Pikaajalise Forexil kauplemise puhul on ettevalmistustel oluline roll. A long short strategy consists of selecting a universe of equities and ranking them according to a combined alpha factor.
Kas tõlkida kirjeldus Google'i tõlke abil eesti keelde? Tõlgi kirjeldus tagasi inglise Ühendkuningriik keelde Tõlgi In finance, a trading strategy is a fixed plan that is designed to achieve a profitable return by going long or short in markets.
The main reasons that a properly researched trading strategy helps are its verifiability, quantifiability, consistency, and objectivity. Bad money management can make a potentially profitable strategy unprofitable. Trading strategies are based on fundamental or technical analysis, or both.
They are usually verified by back testing, where the process should follow the Kauplemisstrateegia paber method, and by forward Kauplemisstrateegia paber a. Technical strategies can be broadly divided into the mean-reversion and momentum groups. A long short strategy consists of selecting a universe of equities and ranking them according to a combined alpha factor.
Given the rankings we long the top percentile and short the bottom percentile of securities once every rebalancing period. Pairs trade.

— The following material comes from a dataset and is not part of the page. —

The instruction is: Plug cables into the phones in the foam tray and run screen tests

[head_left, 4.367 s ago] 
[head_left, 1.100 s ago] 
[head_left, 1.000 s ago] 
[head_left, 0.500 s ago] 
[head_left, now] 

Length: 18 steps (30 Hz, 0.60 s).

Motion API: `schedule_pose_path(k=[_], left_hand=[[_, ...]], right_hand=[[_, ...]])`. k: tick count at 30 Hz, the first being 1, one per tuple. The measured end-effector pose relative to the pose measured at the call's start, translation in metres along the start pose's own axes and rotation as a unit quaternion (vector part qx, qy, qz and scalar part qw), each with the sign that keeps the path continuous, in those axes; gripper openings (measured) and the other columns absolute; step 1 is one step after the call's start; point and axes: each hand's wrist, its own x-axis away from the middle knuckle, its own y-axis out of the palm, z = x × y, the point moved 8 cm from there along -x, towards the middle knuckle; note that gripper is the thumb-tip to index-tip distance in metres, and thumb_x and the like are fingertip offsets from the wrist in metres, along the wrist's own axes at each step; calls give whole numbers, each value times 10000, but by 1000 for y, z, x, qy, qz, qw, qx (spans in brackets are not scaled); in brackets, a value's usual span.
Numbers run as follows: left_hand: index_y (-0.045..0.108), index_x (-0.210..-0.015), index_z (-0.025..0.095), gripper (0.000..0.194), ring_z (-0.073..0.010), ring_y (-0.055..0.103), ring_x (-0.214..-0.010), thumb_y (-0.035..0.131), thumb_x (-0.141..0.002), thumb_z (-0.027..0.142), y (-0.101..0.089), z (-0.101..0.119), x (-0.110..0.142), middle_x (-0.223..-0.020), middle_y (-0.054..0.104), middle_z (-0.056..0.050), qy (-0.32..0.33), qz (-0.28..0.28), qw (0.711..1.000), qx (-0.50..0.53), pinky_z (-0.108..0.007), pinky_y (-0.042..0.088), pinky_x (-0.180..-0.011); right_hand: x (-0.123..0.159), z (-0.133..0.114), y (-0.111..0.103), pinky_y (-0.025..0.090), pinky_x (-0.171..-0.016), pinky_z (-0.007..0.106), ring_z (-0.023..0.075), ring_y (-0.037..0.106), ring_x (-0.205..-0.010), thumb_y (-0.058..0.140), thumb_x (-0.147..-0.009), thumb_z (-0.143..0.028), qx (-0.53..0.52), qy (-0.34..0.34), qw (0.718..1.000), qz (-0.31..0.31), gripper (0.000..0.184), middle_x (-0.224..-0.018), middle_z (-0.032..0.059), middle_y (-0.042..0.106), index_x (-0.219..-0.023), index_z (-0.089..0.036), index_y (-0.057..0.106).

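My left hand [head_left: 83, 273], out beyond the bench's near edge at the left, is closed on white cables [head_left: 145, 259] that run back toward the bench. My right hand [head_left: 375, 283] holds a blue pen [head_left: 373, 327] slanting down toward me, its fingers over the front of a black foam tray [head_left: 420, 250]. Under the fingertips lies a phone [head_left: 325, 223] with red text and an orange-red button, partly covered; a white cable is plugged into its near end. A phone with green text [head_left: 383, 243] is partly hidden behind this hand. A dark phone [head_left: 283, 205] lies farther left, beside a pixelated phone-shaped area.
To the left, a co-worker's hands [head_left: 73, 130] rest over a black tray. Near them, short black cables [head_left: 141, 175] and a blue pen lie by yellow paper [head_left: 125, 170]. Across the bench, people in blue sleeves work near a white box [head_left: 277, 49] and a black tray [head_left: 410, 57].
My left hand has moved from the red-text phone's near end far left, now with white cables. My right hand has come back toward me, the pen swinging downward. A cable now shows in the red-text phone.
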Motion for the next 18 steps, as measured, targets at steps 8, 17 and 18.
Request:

A pairs trading strategy consists of identifying similar pairs of stocks and taking a linear combination of their price so that the result is a stationary time-series. We can then compute z-scores for the stationary signal and trade on the spread assuming mean reversion: short the top asset and long the bottom asset. All these trading strategies are speculative.
In the moral context speculative activities are considered negatively and to be avoided by each individual.